Now as li-ion has been cheaper, more robust, and better in every imaginable way for years already, it would be weird to design anything around the 12V lead-acid voltage anymore. 3s li-ion is close; but neither 12V LA or 3s li-ion matches the ATX spec anyway, so does it matter?
Looking at both simplicity and efficiency, I would like to eliminate all redundant power conversion steps. I bet most 12V PC stuff would work just fine with significantly larger voltage range, as the 12V is just a completely arbitrary voltage and is locally bucked down to several voltages, highest of which tends to be around 5V, and most power is consumed in lowest (around 1V) core supplies.
Of course it would violate the ATX spec, but it could be interesting to try tying a 3s li-ion pack to the "12V" line. The cells would float at 4.00V/cell, which is quite acceptable at around 80% state of charge.
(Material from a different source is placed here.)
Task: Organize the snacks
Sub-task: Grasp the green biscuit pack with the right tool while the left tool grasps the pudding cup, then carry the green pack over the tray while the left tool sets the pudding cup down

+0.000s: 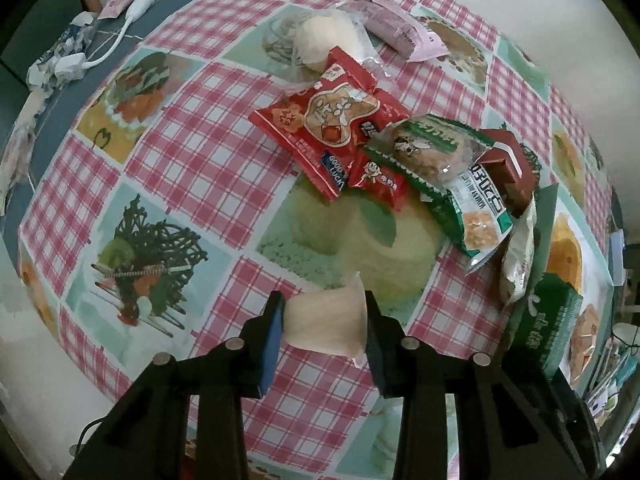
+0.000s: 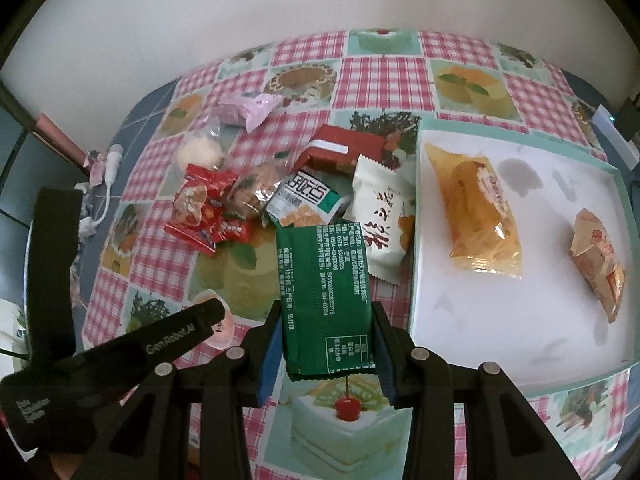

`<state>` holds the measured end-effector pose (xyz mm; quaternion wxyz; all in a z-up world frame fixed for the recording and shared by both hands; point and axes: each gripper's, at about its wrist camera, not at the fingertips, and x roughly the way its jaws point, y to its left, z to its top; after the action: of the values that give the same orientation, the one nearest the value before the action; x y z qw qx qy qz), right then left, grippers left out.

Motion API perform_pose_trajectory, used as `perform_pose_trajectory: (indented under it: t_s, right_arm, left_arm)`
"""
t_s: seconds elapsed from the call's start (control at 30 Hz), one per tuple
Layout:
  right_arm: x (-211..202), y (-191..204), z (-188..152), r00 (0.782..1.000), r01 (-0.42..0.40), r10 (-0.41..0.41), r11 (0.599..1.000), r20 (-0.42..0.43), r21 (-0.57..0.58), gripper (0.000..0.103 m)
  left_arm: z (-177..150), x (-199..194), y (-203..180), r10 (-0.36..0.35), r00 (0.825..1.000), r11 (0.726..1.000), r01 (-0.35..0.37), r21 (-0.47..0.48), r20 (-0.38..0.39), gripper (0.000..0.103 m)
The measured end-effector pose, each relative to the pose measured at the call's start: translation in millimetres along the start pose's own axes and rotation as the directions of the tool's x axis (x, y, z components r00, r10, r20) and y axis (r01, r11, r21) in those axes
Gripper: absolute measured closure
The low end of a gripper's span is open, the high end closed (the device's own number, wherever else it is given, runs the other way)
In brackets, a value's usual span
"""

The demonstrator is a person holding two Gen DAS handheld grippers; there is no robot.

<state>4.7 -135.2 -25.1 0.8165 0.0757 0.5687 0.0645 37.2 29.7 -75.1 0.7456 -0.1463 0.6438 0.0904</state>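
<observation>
By the table's left edge, on the bare blue strip beside the checked cloth (image 1: 192,148), lies a white cable (image 1: 132,8); over the cloth the left gripper (image 1: 325,322) points down, its jaws pressed on a pale cream snack pack (image 1: 326,320) held clear of the table; toward the middle a loose heap of snacks spreads out: a pink packet (image 2: 248,110), a clear bag with a pale bun (image 1: 324,40), red packets (image 1: 320,120), a green-edged biscuit pack (image 1: 432,152), a red box (image 2: 344,146) and a white pouch (image 2: 384,208); the right gripper (image 2: 328,340) clamps a dark green packet (image 2: 324,300) above the cloth; at the right edge sits a shallow white box (image 2: 460,320) holding an orange cake pack (image 2: 476,204) and a smaller orange wrapper (image 2: 598,260), well apart.
</observation>
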Motion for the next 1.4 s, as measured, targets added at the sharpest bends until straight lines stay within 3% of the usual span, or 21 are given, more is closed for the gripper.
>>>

At about 20% state-of-charge, the pack would be around 10.3V, which shouldn't pose any actual problems, unless a specific device monitors the input voltage too eagerly, being "too smart" against out-of-spec ATX 12V. This would need to be tested.
Generating the required 5V/3V3 lines would be a walk in the park, as they tend to be low-power lines, and accepting one extra conversion step for them wouldn't be an issue. Most of the power would run with zero extra conversions compared to a non-UPS system.
For this to work, the standard ATX supply would be replaced with one that can support CC operation without faulting, for charging the battery after the outage, and small buck converters added for 5V,3V3 low power supplies. Apart from the battery itself, the cost and complexity is about the same to a bog standard non-UPS ATX supply.
This is basically how laptops internally work. I'm 100% positive something like this is used in some server hardware, as well.